Problem description:
All that is needed is the first stretch of the listing below, repeated exactly and ending with the line that contains "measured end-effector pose". Pictures are to be left out.

Collected data:
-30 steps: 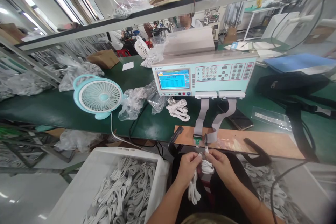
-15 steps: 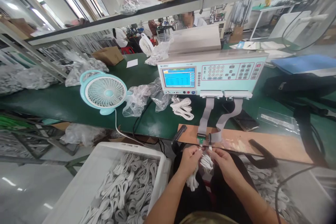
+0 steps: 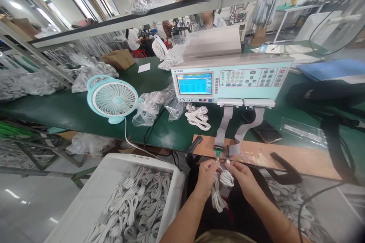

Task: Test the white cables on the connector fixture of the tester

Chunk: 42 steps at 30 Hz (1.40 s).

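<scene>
Between my hands hangs a bundled white cable (image 3: 218,197), with a rounder part of the white coil (image 3: 226,178) close beside it. My left hand (image 3: 207,174) is closed in a pinch on one cable end, right at the small green circuit board (image 3: 218,152). On the other side, my right hand (image 3: 242,176) pinches a white cable end against the black connector (image 3: 227,150). Grey ribbon cables (image 3: 224,125) run from both connectors up to the tester (image 3: 230,79), whose screen is lit blue. My fingertips partly hide the plugs.
A white bin (image 3: 168,171) full of bundled white cables stands at my left; more cables (image 3: 293,201) lie low at the right. A wooden board (image 3: 285,155) lines the bench edge. On the green bench are a fan (image 3: 116,99), a coiled cable (image 3: 197,117) and a phone (image 3: 266,132).
The hanging cable bundle has swung to the right, out from behind my left hand. Both hands stay at the connectors, with only a slight shift.
</scene>
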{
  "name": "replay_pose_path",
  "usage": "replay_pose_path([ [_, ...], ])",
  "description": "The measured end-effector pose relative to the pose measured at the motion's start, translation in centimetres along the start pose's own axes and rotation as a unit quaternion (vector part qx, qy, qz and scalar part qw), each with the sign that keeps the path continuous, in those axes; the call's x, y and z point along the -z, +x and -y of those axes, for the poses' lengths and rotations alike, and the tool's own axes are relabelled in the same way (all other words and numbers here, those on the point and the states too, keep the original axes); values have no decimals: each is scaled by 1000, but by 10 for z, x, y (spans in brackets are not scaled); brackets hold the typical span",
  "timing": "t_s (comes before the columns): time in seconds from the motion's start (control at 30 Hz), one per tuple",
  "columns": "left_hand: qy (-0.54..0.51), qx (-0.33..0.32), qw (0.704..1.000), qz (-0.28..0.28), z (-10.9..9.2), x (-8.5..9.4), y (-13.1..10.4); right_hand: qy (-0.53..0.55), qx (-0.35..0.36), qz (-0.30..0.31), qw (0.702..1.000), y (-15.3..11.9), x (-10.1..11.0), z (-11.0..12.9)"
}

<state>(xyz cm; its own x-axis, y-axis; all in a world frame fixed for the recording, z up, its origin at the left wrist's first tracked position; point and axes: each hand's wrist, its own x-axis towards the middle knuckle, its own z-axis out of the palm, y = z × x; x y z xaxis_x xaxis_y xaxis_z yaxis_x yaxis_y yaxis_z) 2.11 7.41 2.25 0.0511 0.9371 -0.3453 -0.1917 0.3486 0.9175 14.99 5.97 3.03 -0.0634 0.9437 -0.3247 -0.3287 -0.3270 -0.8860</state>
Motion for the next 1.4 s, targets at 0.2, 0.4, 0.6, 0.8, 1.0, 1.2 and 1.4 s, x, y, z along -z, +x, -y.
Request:
replay_pose_path([
  [0.2, 37, -29, 999, -20, 2, -1, 0, -3, -9, 3, 1000, -1, -2, 3],
  [0.4, 68, -46, 997, -13, -3, 0, 0, -31, 3, -29, 999, -1, -1, -2],
  [0.6, 73, -9, 997, -2, -3, -3, 11, -7, 10, -53, 998, 6, 0, -9],
  [0.8, 72, -18, 997, -18, 0, -7, 11, 12, 11, -65, 998, 4, -5, -4],
  [1.0, 53, -22, 998, -27, 2, -7, 14, 5, 34, -59, 998, 7, -3, -10],
  [1.2, 55, -65, 996, -17, 1, -13, -4, -43, 73, -55, 995, -14, -17, -4],
  [1.4, -49, 108, 993, 25, 8, -6, -32, -308, 33, -3, 951, -45, 65, 5],
])
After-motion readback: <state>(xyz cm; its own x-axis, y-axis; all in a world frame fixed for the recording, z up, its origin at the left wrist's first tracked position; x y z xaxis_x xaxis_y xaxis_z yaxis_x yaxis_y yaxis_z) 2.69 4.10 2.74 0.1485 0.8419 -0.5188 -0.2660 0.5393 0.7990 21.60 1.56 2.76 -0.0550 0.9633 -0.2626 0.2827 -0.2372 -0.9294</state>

Answer below:
-30 steps: 
-15 steps: 
+0 steps: 

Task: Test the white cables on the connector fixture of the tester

Chunk: 42 steps at 30 Hz (1.40 s).

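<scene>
Between my hands hangs a bundled white cable (image 3: 218,197), with a rounder part of the white coil (image 3: 226,178) close beside it. My left hand (image 3: 207,174) is closed in a pinch on one cable end, right at the small green circuit board (image 3: 218,152). On the other side, my right hand (image 3: 242,176) pinches a white cable end against the black connector (image 3: 227,150). Grey ribbon cables (image 3: 224,125) run from both connectors up to the tester (image 3: 230,79), whose screen is lit blue. My fingertips partly hide the plugs.
A white bin (image 3: 168,171) full of bundled white cables stands at my left; more cables (image 3: 293,201) lie low at the right. A wooden board (image 3: 285,155) lines the bench edge. On the green bench are a fan (image 3: 116,99), a coiled cable (image 3: 197,117) and a phone (image 3: 266,132).
The hanging cable bundle has swung to the right, out from behind my left hand. Both hands stay at the connectors, with only a slight shift.
</scene>
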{
  "name": "replay_pose_path",
  "usage": "replay_pose_path([ [_, ...], ])",
  "description": "The measured end-effector pose relative to the pose measured at the motion's start, translation in centimetres along the start pose's own axes and rotation as a unit quaternion (vector part qx, qy, qz and scalar part qw), each with the sign that keeps the path continuous, in those axes; the call's x, y and z point along the -z, +x and -y of those axes, for the poses' lengths and rotations alike, and the tool's own axes are relabelled in the same way (all other words and numbers here, those on the point and the states too, keep the original axes); values have no decimals: each is scaled by 1000, but by 10 for z, x, y (spans in brackets are not scaled); brackets hold the typical span",

Nothing else is needed for this exercise.